Scale-8 dan Physical Activities Scale for the Elderly dalam pengambilan
data sehingga ketepatan data dipengaruhi pemahaman subjek terhadap
pertanyaan kuesioner dan kejujuran dalam pengisian. Keterbatasan ini
diminimalisir dengan menjelaskan tata cara pengisian kuesioner secara
lisan dan tertulis, adanya informed consent atau lembar persetujuan
penelitian dan penjaminan kerahasiaan identitas maupun data. Peneliti
juga membantu responden dalam pengisian kuesioner dengan
membacakan setiap pertanyaan yang ada di kuesioner dikarenakan banyak
responden yang mengalami kesulitan untuk melihat kuesioner.
b. Penelitian ini dilakukan satu orang sedangkan variabel yang dibutuhkan 2
primer dan satu sekunder, sehingga penelitian membutuhkan waktu lebih.
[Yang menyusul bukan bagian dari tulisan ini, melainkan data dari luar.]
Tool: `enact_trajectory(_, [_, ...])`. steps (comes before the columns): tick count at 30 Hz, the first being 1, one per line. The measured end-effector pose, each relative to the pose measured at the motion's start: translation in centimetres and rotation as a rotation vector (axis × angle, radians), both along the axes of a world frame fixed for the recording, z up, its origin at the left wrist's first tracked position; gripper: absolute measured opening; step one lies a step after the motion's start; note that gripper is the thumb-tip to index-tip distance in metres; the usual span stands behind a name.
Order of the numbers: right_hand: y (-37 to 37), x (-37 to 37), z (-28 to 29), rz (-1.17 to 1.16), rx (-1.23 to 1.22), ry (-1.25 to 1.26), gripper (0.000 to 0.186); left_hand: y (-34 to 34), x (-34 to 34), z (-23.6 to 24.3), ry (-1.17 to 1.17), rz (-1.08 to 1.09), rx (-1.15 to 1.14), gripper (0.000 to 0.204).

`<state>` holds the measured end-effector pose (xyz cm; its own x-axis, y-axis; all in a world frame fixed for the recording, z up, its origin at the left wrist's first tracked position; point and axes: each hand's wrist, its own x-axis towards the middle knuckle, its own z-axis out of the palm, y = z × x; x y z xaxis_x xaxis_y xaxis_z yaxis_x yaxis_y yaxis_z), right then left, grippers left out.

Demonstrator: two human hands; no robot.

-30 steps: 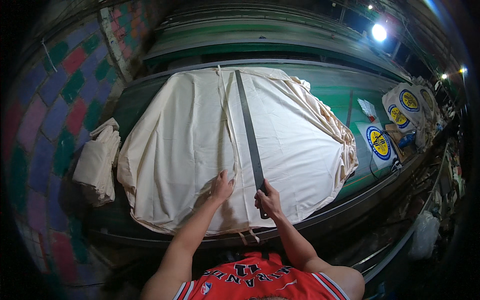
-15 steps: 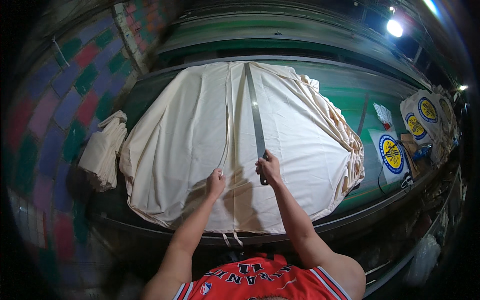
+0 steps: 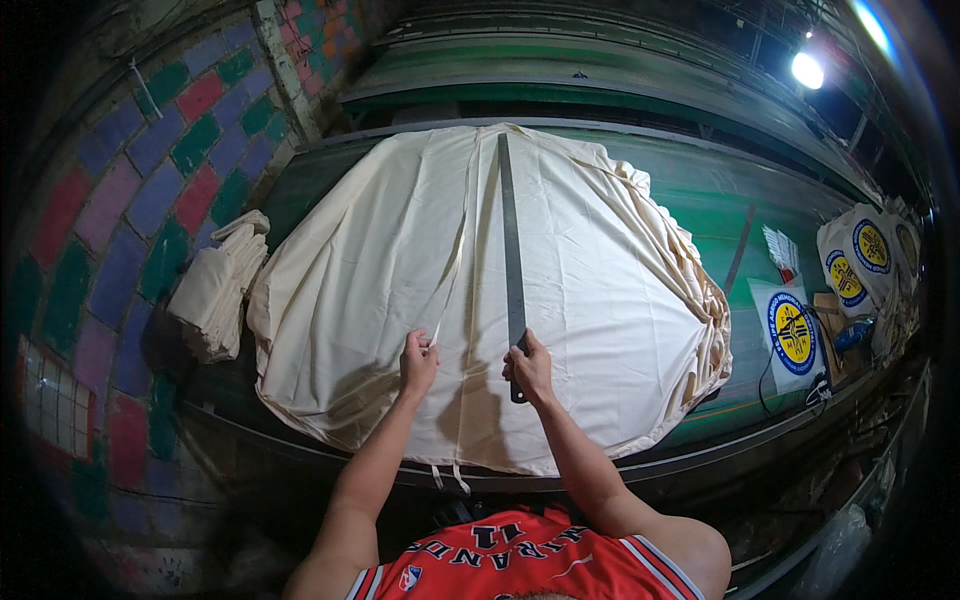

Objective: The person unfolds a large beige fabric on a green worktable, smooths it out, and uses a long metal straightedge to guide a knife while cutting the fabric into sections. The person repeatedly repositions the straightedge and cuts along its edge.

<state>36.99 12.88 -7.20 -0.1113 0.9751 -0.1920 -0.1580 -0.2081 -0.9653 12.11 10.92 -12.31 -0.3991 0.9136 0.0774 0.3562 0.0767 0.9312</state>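
A large cream cloth lies spread over the green table, bunched in folds along its right side. My right hand grips the near end of a long metal ruler, which runs away from me across the cloth to its far edge. Left of it, my left hand pinches a thin cream cloth strip that stretches up toward the far edge of the cloth. Loose strip ends hang over the table's front edge.
Folded cream cloth is stacked at the left, beside a painted block wall. To the right lie a sheet with a round blue and yellow emblem, a cord, and printed cloths. More long green tables stand beyond.
My left hand has moved slightly left with the strip, pulling it aside from the ruler. The ruler and my right hand have come a little nearer to me.
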Motion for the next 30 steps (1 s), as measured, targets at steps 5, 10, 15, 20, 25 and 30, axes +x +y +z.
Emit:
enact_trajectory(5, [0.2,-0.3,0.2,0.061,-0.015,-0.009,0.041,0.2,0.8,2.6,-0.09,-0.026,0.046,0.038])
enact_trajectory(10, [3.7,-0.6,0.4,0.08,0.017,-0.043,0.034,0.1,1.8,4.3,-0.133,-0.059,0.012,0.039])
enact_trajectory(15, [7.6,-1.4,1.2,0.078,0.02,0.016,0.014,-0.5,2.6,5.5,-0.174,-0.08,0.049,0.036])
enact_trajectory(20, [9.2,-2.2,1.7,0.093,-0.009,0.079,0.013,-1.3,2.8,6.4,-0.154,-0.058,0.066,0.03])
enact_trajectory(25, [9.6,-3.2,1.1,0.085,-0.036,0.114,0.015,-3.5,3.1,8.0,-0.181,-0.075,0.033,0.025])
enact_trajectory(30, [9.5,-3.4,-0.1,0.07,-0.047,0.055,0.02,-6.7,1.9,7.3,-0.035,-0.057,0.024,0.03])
c. Pada penelitian ini hanya meneliti kepatuhan dan aktivitas fisik sehingga
faktor-faktor lain yang dapat mempengaruhi tekanan darah dapat
mempengaruhi hasil dari pengukuran tekanan darah seperti stress, dan diet
garam.
BAB V
PENUTUP

V.1 Kesimpulan
Maka dari hasil penelitian ini dapat disimpulkan bahwa:

a. Distribusi frekuensi berdasarkan usia paling banyak pada usia kurang lebih
sama dengan 70 tahun sejumlah 33 responden (66%), jenis kelamin
didapatkan hasil yang sama yaitu laki-laki dengan jumlah 25 responden
(50%) dan perempuan dengan jumlah 25 responden (50%), dan indeks
massa tubuh sebagian besar berada pada kategori normal sejumlah 23
responden (46%) pada pasien rawat jalan hipertensi lansia di Puskesmas
Kecamatan Koja.
b. Distribusi frekuensi berdasarkan kepatuhan minum obat pada pasien rawat
jalan hipertensi lansia di Puskesmas Kecamatan Koja sebagian besar
berada pada kategori kepatuhan rendah sejumlah 31 responden (62%).
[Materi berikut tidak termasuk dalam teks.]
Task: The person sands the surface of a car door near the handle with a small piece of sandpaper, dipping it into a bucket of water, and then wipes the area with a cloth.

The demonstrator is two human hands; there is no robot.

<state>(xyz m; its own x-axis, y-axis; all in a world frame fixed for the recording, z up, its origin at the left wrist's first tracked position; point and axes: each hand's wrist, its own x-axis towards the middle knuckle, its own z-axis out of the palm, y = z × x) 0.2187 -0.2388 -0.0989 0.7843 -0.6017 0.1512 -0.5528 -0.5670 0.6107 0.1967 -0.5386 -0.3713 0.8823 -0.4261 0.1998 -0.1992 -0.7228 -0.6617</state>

c. Distribusi frekuensi berdasarkan aktivitas fisik pada pasien rawat jalan
hipertensi lansia di Puskesmas Kecamatan Koja sebagian sebagian besar
berada pada kategori ativitas fisik baik sejumlah 34 responden (68%).
d. Terdapat hubungan kepatuhan minum obat dengan terkontrolnya tekanan
darah pada psien rawat jalan hipertensi lansia di Puskesmas Kecamatan
Koja dengan nilai p=0,001 (p<0,05).
e. Terdapat hubungan aktivitas fisik dengan terkontrolnya tekanan darah
pada psien rawat jalan hipertensi lansia di Puskesmas Kecamatan Koja
dengan nilai p=0,002 (p<0,05).
V.2 Saran
a. Bagi pasien hipertensi diharapkan dapat memiliki kepatuhan minum obat dan aktivitas
fisik yang baik sehingga tekanan darah tetap terkontrol.
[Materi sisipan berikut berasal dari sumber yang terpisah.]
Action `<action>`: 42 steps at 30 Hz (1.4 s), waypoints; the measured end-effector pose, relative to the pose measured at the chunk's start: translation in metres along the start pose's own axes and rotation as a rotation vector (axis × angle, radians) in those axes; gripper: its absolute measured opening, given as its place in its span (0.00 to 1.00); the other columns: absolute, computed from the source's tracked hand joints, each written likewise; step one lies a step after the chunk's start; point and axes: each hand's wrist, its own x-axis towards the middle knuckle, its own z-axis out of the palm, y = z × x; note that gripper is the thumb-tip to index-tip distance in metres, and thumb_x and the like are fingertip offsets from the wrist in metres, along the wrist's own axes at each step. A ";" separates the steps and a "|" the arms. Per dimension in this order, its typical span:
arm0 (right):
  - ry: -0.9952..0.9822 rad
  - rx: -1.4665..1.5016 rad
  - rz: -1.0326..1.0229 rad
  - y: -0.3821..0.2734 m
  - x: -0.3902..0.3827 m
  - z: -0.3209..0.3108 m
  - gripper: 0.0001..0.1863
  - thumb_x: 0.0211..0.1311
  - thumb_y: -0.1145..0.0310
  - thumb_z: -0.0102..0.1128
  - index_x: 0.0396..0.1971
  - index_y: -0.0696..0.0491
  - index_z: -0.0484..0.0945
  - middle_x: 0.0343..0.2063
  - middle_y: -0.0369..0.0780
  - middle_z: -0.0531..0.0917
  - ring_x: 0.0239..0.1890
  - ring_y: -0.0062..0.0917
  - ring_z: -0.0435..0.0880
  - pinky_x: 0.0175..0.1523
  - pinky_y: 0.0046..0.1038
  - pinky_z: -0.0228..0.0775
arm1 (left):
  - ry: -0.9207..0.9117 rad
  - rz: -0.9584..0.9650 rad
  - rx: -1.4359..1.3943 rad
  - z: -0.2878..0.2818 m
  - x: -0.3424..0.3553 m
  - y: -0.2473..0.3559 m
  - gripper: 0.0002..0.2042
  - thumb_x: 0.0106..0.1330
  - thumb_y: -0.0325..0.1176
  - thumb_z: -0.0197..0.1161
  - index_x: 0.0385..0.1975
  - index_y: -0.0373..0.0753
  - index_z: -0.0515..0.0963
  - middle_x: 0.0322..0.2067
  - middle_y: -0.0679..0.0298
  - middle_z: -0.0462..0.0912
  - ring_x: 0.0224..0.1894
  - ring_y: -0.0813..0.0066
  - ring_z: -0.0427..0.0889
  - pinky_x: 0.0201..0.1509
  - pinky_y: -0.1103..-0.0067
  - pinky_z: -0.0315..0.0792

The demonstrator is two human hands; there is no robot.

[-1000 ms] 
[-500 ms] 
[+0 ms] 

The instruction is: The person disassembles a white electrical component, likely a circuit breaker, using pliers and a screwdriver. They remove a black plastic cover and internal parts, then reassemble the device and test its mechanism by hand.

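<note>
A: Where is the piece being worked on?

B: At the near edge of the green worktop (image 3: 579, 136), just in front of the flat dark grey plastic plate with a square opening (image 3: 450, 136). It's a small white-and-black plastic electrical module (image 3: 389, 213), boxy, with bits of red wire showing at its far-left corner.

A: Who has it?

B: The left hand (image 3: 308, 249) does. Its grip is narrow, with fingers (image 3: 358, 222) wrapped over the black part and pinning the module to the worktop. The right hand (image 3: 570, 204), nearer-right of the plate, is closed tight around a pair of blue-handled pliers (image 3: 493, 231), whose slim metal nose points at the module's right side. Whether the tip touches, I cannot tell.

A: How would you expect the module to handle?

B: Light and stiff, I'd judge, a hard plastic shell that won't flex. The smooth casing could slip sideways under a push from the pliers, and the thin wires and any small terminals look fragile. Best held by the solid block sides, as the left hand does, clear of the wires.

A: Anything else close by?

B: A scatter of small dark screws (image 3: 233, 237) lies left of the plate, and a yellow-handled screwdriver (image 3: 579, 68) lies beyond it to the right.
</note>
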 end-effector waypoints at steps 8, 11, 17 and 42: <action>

b. Bagi pasien hipertensi diharapkan dapat mengikuti kegiatan senam yang menjadi
bagian program dalam poli lansia di Puskesmas Kecamatan Koja setiap 1 minggu
sekali.
c. Bagi pasien hipertensi yang mengalami kesulitan dalam mengingat jadwal minum obat
sebaiknya meletakkan obat di tempat yang mudah terlihat seperti di meja ruang tamu,
meja makan, atau kamar dan membuat catatan yang ditempelkan di dinding sehingga
dapat mengurangi kesulitan dalam jadwal minum obat.
d. Bagi tempat penelitian mungkin dapat terus memberikan edukasi, motivasi, dan
dukungan baik kepada pasien maupun keluarga pasien mengenai tatalaksana baik
farmakologi dan nonfarmakologi.
e. Bagi tempat penelitian mungkin dapat membuat buku khusus untuk mencatat tekanan
darah dan aktivitas fisik.
f. Bagi tempat penelitian mungkin dapat dilakukan follow up kepada pasien seperti
menelepon pasien atau keluarga pasien untuk mengingatkan jadwal minum obat dan
jadwal senam bersama pasien lansia lainnya.
g. Bagi tempat penelitian mungkin dapat dilakukan kegiatan berkumpul bersama setiap
satu minggu sekali untuk memberikan penyuluhan tentang hipertensi dan memberikan
kesempatan bagi pasien rawat jalan hipertensi lansia untuk berbagi pengalaman satu
sama lain sehingga diharapkan melalui kegiatan ini ada dukungan bersama untuk tata
laksana hipertensi.
h. Bagi peneliti lain dapat melakukan penelitian mengenai faktor-faktor yang dapat
mempengaruhi terkontrolnya tekanan darah, seperti stress, diet garam, merokok, dan
yang lainnya. Sehingga dapat diketahui lebih lanjut mengenai hal apa saja yang dapat
mempengaruhi terkontrolnya tekanan darah pada lansia.